The same day, the environment was also defined by a letter from US senators Elizabeth Warren and Ed Markey to Apollo Global Management, citing its earlier financial backing of the Steward hospital properties’ previous owners. “The fate of the remaining six hospitals,” they wrote, “remains uncertain while bid negotiations continue – in large part because potential buyers had been unwilling to assume the onerous leases held by MPT and MIP (Medical Properties Trust and Macquarie Infrastructure Partners).”

The next day, there was even more uncertainty reflected in a State House News report that a bidder might also be lacking for Steward’s Holy Family Hospital campus in Haverhill.

That prompted a call by State Senator Nick Collins (D-South Boston/Dorchester) for officials to rethink the meaning of the healthcare market.

“With the news of the Holy Family deal on life support, it is time for state health officials to admit what we all know: Since the passage of health care reform in 2006, the Commonwealth is ‘the market.’ Our state health officials can’t just blame Steward anymore,” said Collins. “The state has the power and money to save and stabilize all our community hospitals. We are already in what medical professionals categorize as an acute care crisis. Allowing community hospitals to be closed amidst this crisis would deprive vulnerable residents of their access to health care, and particularly emergency care, and that is simply unsafe.”

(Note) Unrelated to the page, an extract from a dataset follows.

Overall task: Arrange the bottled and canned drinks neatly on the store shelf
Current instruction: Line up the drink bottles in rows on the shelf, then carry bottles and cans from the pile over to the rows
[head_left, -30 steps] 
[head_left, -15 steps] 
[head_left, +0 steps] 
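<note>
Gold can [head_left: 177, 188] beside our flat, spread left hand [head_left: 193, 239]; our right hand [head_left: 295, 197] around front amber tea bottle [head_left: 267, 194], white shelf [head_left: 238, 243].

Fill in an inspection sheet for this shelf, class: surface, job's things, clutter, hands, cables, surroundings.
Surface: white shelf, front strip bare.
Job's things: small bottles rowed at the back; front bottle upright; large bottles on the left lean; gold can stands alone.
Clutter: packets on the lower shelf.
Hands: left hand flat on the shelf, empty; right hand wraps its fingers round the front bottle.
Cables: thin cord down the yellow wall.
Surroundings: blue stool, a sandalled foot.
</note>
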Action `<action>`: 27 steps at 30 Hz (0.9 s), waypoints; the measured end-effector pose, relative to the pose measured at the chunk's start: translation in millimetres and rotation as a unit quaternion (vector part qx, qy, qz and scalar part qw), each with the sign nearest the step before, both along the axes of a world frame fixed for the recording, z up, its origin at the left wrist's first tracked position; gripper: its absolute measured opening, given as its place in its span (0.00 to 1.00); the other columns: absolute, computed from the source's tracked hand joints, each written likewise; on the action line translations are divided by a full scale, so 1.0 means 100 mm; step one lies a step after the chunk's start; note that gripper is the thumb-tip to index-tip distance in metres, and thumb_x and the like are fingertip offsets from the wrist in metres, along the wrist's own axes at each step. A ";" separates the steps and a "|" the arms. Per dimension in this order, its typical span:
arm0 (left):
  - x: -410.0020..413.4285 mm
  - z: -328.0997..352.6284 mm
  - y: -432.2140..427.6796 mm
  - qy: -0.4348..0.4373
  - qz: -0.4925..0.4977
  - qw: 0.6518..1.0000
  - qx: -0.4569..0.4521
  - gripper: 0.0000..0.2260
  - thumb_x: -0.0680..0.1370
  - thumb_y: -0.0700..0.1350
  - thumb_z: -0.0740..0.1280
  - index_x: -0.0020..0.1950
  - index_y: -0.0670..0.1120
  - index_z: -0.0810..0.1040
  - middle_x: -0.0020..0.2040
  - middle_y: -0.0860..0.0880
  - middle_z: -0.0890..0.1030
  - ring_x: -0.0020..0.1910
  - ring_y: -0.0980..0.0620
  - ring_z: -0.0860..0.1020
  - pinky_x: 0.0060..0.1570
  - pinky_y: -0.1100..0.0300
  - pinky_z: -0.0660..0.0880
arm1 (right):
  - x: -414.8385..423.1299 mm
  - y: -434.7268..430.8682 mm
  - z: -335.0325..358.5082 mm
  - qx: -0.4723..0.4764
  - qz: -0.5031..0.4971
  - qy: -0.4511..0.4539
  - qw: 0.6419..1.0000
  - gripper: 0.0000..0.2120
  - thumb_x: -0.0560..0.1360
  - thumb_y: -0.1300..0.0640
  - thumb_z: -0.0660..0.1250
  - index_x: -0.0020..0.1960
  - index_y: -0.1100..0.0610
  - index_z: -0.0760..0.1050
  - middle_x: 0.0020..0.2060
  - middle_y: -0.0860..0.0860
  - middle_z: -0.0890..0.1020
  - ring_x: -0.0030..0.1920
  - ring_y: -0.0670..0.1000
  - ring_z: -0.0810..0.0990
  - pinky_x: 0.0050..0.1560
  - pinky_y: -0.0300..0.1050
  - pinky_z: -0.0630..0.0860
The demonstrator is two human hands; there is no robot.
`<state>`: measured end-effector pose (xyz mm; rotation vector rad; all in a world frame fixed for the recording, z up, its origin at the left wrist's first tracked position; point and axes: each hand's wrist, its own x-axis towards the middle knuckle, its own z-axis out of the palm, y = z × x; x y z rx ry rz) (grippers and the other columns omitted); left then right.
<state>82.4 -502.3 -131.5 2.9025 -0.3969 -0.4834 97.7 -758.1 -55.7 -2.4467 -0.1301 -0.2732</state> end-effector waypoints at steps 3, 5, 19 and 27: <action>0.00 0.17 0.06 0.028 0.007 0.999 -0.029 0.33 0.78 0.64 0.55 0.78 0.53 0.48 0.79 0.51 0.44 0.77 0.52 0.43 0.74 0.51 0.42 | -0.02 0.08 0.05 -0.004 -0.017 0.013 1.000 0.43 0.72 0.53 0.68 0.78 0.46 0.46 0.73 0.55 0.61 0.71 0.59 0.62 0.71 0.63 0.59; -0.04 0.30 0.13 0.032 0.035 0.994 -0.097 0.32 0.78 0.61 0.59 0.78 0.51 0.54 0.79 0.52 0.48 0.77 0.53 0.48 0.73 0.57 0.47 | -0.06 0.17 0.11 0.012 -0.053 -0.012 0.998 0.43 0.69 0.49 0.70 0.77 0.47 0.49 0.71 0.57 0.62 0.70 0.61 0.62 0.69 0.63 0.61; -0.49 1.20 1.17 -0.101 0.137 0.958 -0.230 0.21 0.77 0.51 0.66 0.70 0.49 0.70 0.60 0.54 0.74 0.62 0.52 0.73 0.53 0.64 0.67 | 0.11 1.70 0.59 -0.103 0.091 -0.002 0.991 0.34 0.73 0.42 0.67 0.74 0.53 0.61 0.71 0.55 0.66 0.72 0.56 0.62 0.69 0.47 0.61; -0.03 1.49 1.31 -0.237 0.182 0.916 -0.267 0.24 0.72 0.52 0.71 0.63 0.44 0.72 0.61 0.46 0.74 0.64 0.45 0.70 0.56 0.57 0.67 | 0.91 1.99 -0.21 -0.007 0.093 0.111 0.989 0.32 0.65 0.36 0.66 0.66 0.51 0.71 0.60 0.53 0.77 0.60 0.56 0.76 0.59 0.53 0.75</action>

Even before acquisition by the for-profit Steward Health Care, there had been concerns about the future of the Carney Hospital, perched between the migration of its historic Irish Catholic base to the suburbs and an influx of newer Dorchester residents, many of them medically under-served and more reliant on public funding for care. Despite efforts from community health centers and some hospital administrators to serve more of the new population, there was resistance from some of the medical staff, with the Carney later cutting back on some of the ties that had been cultivated with the health centers.

According to The Boston Globe, the level of engagement with health centers would also emerge as an issue at Carney under Steward. That was also reflected in 2016, when the Carney decided to shut down a new residency program in family medicine that supporters had touted as a way to boost service to the surrounding community.

In 2010, before the Caritas Christi hospital network acquisition by Steward and its owner, Cerberus Capital Management, was approved by former state Attorney General Martha Coakley, Sager raised concerns to her in a seven-page letter. Among his suggestions was the call for a receivership law that, as with a similar measure for nursing homes, would allow for the takeover of hospitals.

“The sale of Caritas to Cerberus is usually described as a way to keep the six hospitals open. But what if it actually has the effect of facilitating the closing of one or more of the hospitals?” Sager cautioned, later adding, “It is wrong-headed, I think, to allow for-profit firms' transient or spasmodic financial needs to determine which Massachusetts hospitals survive.”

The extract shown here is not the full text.